Avon Orthopaedic Centre, Southmead Hospital, Bristol BS10 5NB, United Kingdom.
University of the West of England, Bristol BS16 1QL, United Kingdom.
Knee. 2021 Mar;29:101-109. doi: 10.1016/j.knee.2020.12.032. Epub 2021 Feb 17.
Lateral unicompartmental arthroplasty (UKA) constitutes only 5-10% of all unicompartmental replacements performed. Whilst the short and medium term benefits are well documented, there remains concern regarding the higher revision rate when compared with total knee replacement. We report the long term clinical outcome and survivorship of a large series of lateral UKA.
Between 1974 and 1994, 71 patients (82 knees) underwent a lateral fixed-bearing St Georg Sled UKA. Prospective data was collected pre-operatively and at regular intervals post-operatively using the Bristol Knee Score (BKS), with later introduction of the Oxford Knee (OKS) and Western Ontario MacMaster (WOMAC) scores. Kaplan Meier survival analysis was used, with revision, or need for revision, as end point. 85% of the patients were female. No patients were lost to follow-up.
Functional knee scores improved post-operatively up to 10 years, at which point they demonstrated a steady decline. Survivorship was 72% at 15 years, and 68% at 20 and 25 years. Nineteen knees were revised, with progression of disease in another compartment the commonest reason. There were two revisions due to implant fracture. In patients aged over 70 years at time of index procedure, 81% died with a functioning prosthesis in situ.
This represents the longest follow-up of a large series of lateral UKA. Results of this early design of fixed bearing UKA demonstrate satisfactory long term survivorship. In elderly patients, further intervention is rarely required. More contemporary designs or techniques may show improved long term survivorship in time.

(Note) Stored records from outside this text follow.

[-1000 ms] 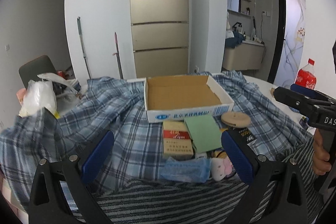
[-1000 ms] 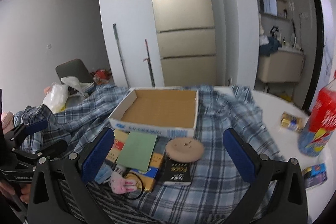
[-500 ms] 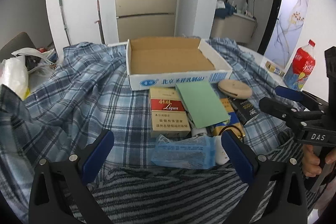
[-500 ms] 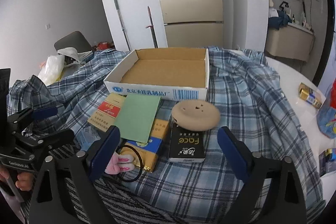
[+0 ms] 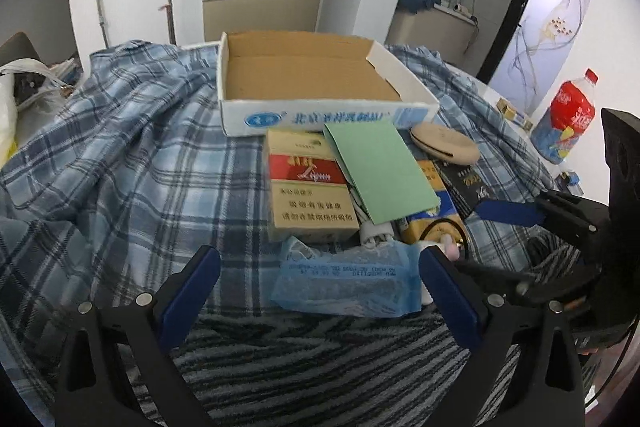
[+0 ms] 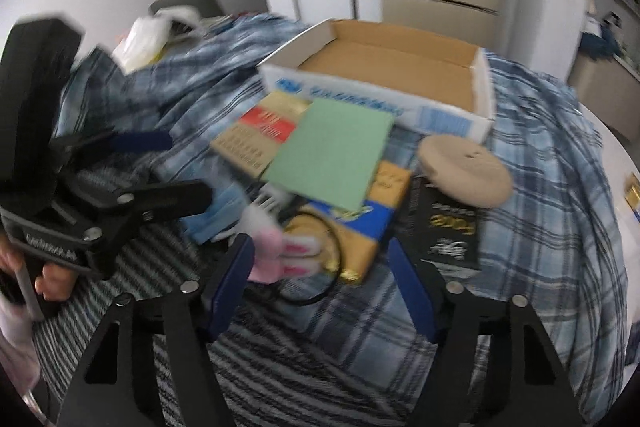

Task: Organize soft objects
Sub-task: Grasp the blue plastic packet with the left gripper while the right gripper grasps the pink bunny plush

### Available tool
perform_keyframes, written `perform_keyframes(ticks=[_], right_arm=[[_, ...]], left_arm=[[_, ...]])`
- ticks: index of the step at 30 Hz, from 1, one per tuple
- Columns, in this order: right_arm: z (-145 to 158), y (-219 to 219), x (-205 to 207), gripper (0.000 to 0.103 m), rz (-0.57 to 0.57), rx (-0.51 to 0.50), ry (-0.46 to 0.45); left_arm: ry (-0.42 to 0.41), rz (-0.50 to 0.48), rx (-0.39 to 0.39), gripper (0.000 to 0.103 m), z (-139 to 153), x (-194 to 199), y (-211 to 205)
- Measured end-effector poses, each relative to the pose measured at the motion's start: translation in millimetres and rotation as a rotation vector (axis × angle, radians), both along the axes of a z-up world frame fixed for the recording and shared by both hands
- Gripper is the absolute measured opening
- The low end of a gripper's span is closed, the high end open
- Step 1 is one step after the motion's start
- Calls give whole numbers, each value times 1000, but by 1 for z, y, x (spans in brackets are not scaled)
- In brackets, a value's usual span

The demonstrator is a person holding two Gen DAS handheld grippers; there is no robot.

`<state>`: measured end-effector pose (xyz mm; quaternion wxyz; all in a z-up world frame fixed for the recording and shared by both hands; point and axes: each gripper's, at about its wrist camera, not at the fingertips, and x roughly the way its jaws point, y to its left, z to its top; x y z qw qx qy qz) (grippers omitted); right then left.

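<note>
Box: shallow white cardboard box with bare brown floor (image 5: 320, 75), upper centre of the left wrist view; nothing inside.
Pile: blue crinkled plastic packet (image 5: 348, 277), pink-and-white plush rabbit toy (image 6: 280, 251), green paper card (image 5: 380, 171), red-and-tan cigarette carton (image 5: 310, 187), round beige cushion-like disc (image 6: 464, 167); all heaped just below the box on the blue plaid cloth (image 5: 120, 147).
Left tongs (image 5: 320, 299): spread wide, empty, low centre, straddling the blue packet.
Right tongs (image 6: 320, 279): parted, empty, bracketing the rabbit toy; view blurred.
Progress: seemingly at the very start; no soft item in the box.
Remaining: likely grasping packet and toy, moving each to the box.
</note>
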<state>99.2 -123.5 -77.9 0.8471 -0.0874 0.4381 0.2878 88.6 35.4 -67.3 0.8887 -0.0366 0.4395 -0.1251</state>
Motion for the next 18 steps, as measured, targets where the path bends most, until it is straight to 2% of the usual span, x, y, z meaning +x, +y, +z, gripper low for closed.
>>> perform_keyframes(ticks=[4, 6, 10, 14, 18], right_arm=[[-5, 11, -6, 55, 64, -21, 12], [-9, 12, -3, 52, 67, -24, 28], [-9, 10, -4, 45, 69, -12, 33], [-9, 12, -4, 35, 86, -9, 33], [-6, 10, -6, 21, 88, 13, 18]], left_arm=[[11, -8, 4, 101, -2, 2, -2], [27, 0, 21, 96, -5, 4, -3], [43, -16, 21, 78, -9, 5, -5], [40, -22, 19, 71, -9, 4, -5], [-13, -34, 23, 67, -3, -4, -9]])
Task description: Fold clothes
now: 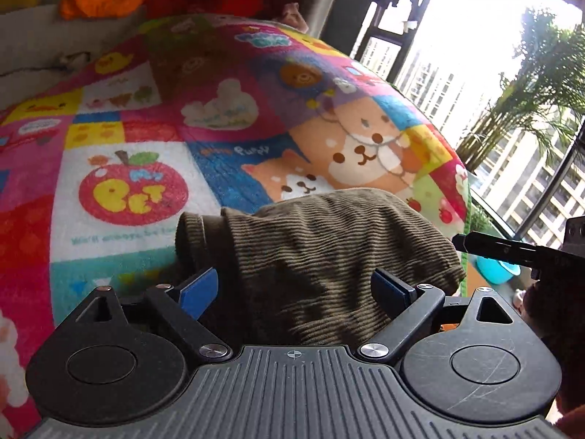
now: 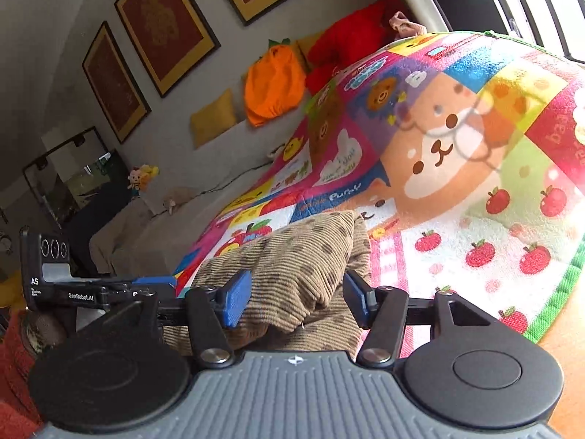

外侧单髁关节置换术(UKA)仅占所有单髁置换术的 5-10%。虽然短期和中期的效果已经得到充分证实,但与全膝关节置换相比,其翻修率仍然较高。我们报告了大量外侧 UKA 的长期临床结果和生存率。
1974 年至 1994 年间,71 名患者(82 膝)接受了外侧固定轴承 St Georg Sled UKA。使用 Bristol Knee Score(BKS)术前和术后定期收集前瞻性数据,后来引入了 Oxford Knee(OKS)和 Western Ontario MacMaster(WOMAC)评分。使用 Kaplan-Meier 生存分析,以翻修或需要翻修为终点。85%的患者为女性。无患者失访。
术后膝关节功能评分提高,直至 10 年,此时评分呈稳定下降趋势。15 年的生存率为 72%,20 年和 25 年的生存率分别为 68%。19 个膝关节进行了翻修,最常见的原因是其他关节间隙的疾病进展。有两个翻修是由于植入物骨折。在初次手术时年龄超过 70 岁的患者中,81%的患者在有功能的假体在位的情况下死亡。
这是对大量外侧 UKA 进行的最长随访。这种早期固定轴承 UKA 的设计结果表明其具有令人满意的长期生存率。在老年患者中,很少需要进一步干预。随着时间的推移,更现代的设计或技术可能会显示出更好的长期生存率。